There is no man living – there never will be – who could come in enmity to the Phaeacian land; we are loved too well by the immortals. We live apart, with the billowing sea all round us; we live at the world’s edge.
I can’t get over how different this was to what I was expecting. It is readable, for a start! I think formatting The Odyssey for today’s audience as prose rather than a poem helped a great deal – thanks very much, Oxford World’s Classics. When I originally signed up to read on Bloomsday all those months ago my plan was to read The Odyssey beforehand so I’d be ready for Ulysses. This didn’t happen as I’ve been totally sidetracked by my war books, but it seemed only right to read The Odyssey now because I have been looking into it so much for Ulysses. I didn’t do any more research whilst reading though because I just felt like enjoying the story. I think you can read the book on a lot of different levels – if I had done loads of research into every unfamiliar name and myth I’d have finished The Odyssey knowing so much more than when I started. BUT the story is such an iconic tale that is still recycled in so many plots today that I enjoyed it on this basic level without doing more than the briefest of research.
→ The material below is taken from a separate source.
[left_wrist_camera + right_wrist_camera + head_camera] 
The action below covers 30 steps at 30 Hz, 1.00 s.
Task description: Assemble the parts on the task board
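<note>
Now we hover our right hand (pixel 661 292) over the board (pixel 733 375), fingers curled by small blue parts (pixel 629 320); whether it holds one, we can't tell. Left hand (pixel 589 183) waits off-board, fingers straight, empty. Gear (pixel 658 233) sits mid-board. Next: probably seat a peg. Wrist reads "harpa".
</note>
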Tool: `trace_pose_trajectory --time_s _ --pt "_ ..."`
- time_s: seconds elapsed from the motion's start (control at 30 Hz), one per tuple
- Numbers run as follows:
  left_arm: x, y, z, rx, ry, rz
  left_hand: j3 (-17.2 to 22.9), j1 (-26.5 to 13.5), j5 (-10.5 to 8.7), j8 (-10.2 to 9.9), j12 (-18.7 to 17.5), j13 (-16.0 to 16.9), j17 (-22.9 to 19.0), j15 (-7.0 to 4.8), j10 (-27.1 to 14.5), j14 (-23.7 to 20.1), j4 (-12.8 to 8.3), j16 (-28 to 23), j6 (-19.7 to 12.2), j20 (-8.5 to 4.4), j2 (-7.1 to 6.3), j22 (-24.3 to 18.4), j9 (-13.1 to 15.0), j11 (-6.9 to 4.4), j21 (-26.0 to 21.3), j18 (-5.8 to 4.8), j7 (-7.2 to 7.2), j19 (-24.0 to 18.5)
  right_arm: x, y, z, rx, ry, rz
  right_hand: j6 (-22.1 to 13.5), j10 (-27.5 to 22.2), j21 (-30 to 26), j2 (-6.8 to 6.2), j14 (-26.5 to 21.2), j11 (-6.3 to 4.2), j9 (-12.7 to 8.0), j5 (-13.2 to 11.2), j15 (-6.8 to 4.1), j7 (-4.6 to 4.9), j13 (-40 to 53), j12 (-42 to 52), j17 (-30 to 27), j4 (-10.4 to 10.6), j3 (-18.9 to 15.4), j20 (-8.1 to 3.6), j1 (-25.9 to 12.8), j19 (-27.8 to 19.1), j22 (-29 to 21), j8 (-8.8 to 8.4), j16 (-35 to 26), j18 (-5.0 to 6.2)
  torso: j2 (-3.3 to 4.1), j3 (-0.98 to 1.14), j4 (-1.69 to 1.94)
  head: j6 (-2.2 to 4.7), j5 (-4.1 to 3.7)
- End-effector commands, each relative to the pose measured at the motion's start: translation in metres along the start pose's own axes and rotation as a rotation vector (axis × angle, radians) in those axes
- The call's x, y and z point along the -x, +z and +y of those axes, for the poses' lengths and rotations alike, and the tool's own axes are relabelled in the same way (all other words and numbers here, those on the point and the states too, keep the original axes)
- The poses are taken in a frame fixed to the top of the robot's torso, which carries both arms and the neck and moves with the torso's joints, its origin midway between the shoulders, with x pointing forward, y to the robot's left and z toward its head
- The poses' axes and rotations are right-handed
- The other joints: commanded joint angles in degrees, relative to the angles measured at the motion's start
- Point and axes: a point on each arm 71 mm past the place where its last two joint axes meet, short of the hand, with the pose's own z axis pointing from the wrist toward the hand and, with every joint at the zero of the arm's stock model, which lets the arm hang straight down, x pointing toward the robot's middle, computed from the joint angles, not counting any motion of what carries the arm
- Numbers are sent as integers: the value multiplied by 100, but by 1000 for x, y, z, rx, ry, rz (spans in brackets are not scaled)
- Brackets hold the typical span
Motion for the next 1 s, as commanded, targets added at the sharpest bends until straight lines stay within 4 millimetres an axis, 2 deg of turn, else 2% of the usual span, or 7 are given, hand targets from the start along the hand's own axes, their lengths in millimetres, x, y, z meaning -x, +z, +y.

The Odyssey has everything – love, jealousy, family, home sickness, adventuring, journeys, gods and goddesses, battles, friendship, kings and beggars, hidden identities, disguises and tricks. Odysseus is a great main character, a mix of warrior king and Everyman. He makes some pretty questionable decisions, but his crew don’t always listen to him. The other part of the book I particularly enjoyed was the way the Gods were always meddling with human affairs. All the human characters were permanently questioning what was the luck of the Gods and who was worthy of favour.
All in all I’d recommend this, I was pleasantly surprised.
Then of a sudden the wind dropped and everything became hushed and still, because some divinity lulled the waters.